Lord Phillips LCJ may find his dealings with the government difficult – independence of the judiciary / court budgets et al – but this, according to Frances Gibb in the Times, may be nothing compared to the gathering storm on the issue of barristers and their horse hair wigs.
While Lord Phillips may wish to discard the five judicial changes of robing and substitute European style gowns with coloured sashes to denote rank (Save in Criminal cases where wigs and full regalia will continue to be worn), it may not be quite so easy to persuade the learned friends to give up their horsehair wigs and eighteenth century costume.
I quote from the Times report: “Lord Phillips’s paper made clear that it was “expected” that advocates would adopt a similar dress code to judges. Yet, Geoffey Vos, QC, chairman of the Bar, said: “It is quite clear that there are strong views on both sides about the retention of wigs and gowns. The majority view in 2001 was that wigs should be retained in civil cases, but not in family cases, unless someone’s liberty was at stake. It will be interesting to see if this is still the case in light of the Lord Chief Justice’s pronouncement.”
Geoffrey Vos QC, the first blogging Chairman of the Bar, predicts a large number of responses from the profession and states: “The judges are going for the Euro gown that covers all other clothes. I doubt, but I do not know, that barristers would want to change their existing gowns.”
Frances Gibb is always worth reading and I was amused by her positioning in her article. She states: ” All is not gloom, however. There is delight among solicitor-advocates who will now be dressed the same as barristers.” [Clients, she reports, want ‘proper lawyers’ in a wig and gown’]

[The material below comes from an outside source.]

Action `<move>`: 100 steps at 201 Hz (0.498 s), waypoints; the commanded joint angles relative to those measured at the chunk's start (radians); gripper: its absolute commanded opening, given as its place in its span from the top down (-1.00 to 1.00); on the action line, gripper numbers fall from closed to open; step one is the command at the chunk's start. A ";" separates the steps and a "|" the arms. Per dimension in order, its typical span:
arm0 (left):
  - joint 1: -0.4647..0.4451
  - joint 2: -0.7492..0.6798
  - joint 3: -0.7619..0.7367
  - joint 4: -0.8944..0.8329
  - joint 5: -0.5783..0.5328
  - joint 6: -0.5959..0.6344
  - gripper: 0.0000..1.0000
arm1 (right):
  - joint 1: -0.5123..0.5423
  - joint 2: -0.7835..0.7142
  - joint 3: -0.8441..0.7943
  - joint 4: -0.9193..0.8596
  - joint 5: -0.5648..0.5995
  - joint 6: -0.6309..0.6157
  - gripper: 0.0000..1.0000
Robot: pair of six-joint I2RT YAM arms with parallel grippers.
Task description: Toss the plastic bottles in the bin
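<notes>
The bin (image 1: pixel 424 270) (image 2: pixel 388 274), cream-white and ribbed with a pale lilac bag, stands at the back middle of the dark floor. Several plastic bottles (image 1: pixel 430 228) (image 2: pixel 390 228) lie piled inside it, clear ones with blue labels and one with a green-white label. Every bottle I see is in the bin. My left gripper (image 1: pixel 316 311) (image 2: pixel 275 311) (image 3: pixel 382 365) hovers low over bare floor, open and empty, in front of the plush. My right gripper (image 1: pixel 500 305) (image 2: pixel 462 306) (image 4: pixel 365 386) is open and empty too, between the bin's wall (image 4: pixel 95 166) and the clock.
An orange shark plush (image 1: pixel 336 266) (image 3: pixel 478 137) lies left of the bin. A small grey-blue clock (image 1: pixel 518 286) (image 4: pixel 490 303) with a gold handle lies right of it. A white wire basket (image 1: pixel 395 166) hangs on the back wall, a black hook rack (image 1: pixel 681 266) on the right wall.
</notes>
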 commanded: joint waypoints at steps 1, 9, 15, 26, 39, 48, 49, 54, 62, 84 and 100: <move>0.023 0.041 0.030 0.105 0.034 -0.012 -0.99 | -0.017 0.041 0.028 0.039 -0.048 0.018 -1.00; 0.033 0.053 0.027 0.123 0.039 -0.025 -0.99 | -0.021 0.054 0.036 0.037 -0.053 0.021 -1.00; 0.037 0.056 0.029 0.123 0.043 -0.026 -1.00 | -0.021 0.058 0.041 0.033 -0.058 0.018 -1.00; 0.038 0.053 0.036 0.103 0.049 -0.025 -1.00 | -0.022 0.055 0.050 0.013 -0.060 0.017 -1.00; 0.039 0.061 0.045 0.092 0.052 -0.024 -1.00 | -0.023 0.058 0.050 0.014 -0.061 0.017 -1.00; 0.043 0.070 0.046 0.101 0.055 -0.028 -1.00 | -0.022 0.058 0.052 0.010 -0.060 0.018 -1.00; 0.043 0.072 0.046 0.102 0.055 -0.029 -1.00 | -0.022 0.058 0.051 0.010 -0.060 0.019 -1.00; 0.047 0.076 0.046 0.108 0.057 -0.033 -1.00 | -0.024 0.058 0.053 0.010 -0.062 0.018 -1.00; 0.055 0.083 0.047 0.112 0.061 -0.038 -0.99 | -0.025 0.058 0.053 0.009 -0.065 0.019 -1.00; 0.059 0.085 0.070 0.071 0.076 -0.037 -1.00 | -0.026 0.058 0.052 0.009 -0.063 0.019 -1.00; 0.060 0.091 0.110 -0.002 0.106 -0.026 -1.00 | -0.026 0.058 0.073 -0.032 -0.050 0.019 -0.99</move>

And then, like Shane Warne, spinning the ball before delivering a wicket taking ball, she ends with the suggestion (now solicitor-advocates have achieved equality of dress / costume) “that some district judges are now seeking dining rights at one of the Inns of Court”. This latter statement is the view reported of Stanley Best (solicitor-turned-barrister), Chairman of the association of small firms called the British Legal Association.
Frances Gibb, cape and sword in hand (to my eye this evening), then delivers the coup de grace; reporting Mr Best’s words :
“Where will these aspirations lead to, unless firmly knocked on the head?”, he fulminates. Soon the public would not be able to “tell chalk from cheese” and those solicitors who had gained this foothold would, “emboldened by their success, be storming the barricades at the Inns of Court and the Bar”.
A good word ‘fulminate’. Readers should not be surprised if I start using it… in fact, I may start a bit of fulminating this weekend (infra).
Meanwhile, while journos whip up a storm about lawless Britain, people being afraid to go out because of yobs, and a young boy of eleven gets shot dead by another young boy, our legal system is prosecuting a child for throwing a cocktail sausage at a pensioner. BBC report: http://news.bbc.co.uk/1/hi/england/manchester/6958826.stm
It makes you think…
Tomorrow, after noon, I plan to take a bit of time off from my normal work and spend the weekend doing a bit of blogging. I may even find the time to have a glass of Rioja… and, perhaps, a steak frite, or even a bit of pasta.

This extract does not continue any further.